Specifically, the EMS aid package also includes $6 million to launch a sprint medic pilot program in Otter Tail, Grant and St. Louis counties — authorizing trained medical staff to be the first response and determine if an ambulance is necessary.

The pilot program is being referred to as a “sprint” model, a paramedic with appropriate equipment and medicine would roam the service area, ready to respond to emergency calls immediately while the primary ambulance service travels to the scene. The program also authorizes trained medical staff to be the first response and determine if an ambulance is necessary. This will help connect Minnesotans to care more quickly and ensure the correct level of care is provided. The mobile and flexible approach also aims to reduce unnecessary ambulance calls that ultimately may not be reimbursed.

Rep. Jeff Backer, R- Browns Valley, played a key role in negotiations on the bill and was a leading advocate on the issue throughout the legislative session.

“As a volunteer EMT and member of the EMS Task Force, I have had a front-row seat to the problems facing EMS and ambulance services in our communities,” said Backer. “I am so grateful that all of us were able to come together in a bipartisan manner to provide the emergency funding that these lifesaving services need to stay afloat. There is still much work to be done to address the structural problems facing these services, but in the meantime, this will go a long way in helping to fill in the gaps.”

Throughout the interim, a bipartisan EMS Task Force, including Backer and Senator Jordan Rasmusson, investigated how the state can improve the life-saving services provided by EMS personnel. The task force was created following a 2022 EMS report from the Office of the Legislative Auditor (OLA). Field hearings were held throughout the state and Rasmusson invited the task force to hear from constituents at a hearing in Grant County.

The OLA report found the EMS Regulatory Board (EMSRB) was ineffective in its regulatory role. Therefore, the EMS aid package also starts to address these issues with a restructuring of the EMSRB. The powers and duties of the EMSRB are moved to a newly established Office of Emergency Medical Services.

“Access to emergency medical services is crucial for Greater Minnesota, but providing these services in our rural areas is much more challenging,” Rasmusson said. “After hearing the concerns of Minnesotans, the EMS Task Force made key recommendations, many of which are reflected in the Senate’s EMS aid package. I am grateful to the Minnesotans who engaged in the listening sessions we held across the state. Their feedback allowed us to better recognize what is driving a lot of the crisis today.”

Otter Tail County Commissioner Kurt Mortenson stated, “We are thankful for the passage of this bill and grateful for the leadership of Senator Rasmusson to address such a critical issue for the residents of Otter Tail County .”

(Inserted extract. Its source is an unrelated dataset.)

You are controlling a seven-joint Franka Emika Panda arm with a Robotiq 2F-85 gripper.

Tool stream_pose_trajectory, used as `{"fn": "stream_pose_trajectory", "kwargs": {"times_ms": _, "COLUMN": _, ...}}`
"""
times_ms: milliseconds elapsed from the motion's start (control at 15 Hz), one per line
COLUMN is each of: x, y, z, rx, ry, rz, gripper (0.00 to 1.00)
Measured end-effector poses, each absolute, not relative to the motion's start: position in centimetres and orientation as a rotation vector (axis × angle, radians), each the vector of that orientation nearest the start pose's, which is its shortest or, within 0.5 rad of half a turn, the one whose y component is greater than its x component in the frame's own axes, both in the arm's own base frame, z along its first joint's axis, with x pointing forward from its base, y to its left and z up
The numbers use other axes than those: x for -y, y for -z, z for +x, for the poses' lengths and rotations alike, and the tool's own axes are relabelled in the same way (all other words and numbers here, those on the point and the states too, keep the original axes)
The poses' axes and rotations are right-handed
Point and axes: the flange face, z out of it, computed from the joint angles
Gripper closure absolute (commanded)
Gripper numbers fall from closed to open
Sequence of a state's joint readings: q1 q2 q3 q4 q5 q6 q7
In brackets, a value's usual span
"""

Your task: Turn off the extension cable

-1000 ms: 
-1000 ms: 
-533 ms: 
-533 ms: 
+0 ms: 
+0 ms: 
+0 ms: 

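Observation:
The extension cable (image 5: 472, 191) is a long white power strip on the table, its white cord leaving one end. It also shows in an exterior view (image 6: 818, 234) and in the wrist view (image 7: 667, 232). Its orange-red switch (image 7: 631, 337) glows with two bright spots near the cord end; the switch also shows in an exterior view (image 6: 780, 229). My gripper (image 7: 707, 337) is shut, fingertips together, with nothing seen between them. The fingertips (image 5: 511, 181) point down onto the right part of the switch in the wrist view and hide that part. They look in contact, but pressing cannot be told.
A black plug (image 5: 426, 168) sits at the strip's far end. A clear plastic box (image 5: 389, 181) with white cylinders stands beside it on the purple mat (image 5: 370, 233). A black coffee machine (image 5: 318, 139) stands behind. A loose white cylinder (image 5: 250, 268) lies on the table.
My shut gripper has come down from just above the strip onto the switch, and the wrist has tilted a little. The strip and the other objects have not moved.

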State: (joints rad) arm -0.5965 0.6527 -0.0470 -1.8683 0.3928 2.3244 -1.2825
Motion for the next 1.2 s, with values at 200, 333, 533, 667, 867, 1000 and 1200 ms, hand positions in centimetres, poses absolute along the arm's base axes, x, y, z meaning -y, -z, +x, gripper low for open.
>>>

Rasmusson said the funding remains a federal issue with government reimbursement rates failing to cover the total cost of care: “With the approval of this $30 million EMS aid package, we are extending a lifeline for this critical service. This funding proposal is transparent and prioritizes rural communities that need the most help. I appreciate the collaborative nature of this legislation and the opportunity to work on this issue in a bipartisan manner.”

“We are excited that Otter Tail County will receive $3 million to operate one of two pilot projects which will serve Otter Tail and Grant counties,” said Perham Area EMS director Rebecca Huebsch. “The model will provide geographic equity and rapid response by ensuring advanced life support coverage is distributed evenly across all service areas. Advanced life support coverage will be provided by dedicated paramedics that will operate in a roving ‘sprint car’ staffed by a paramedic in predefined response areas. This would not have been possible without Senator Rasmusson’s leadership.”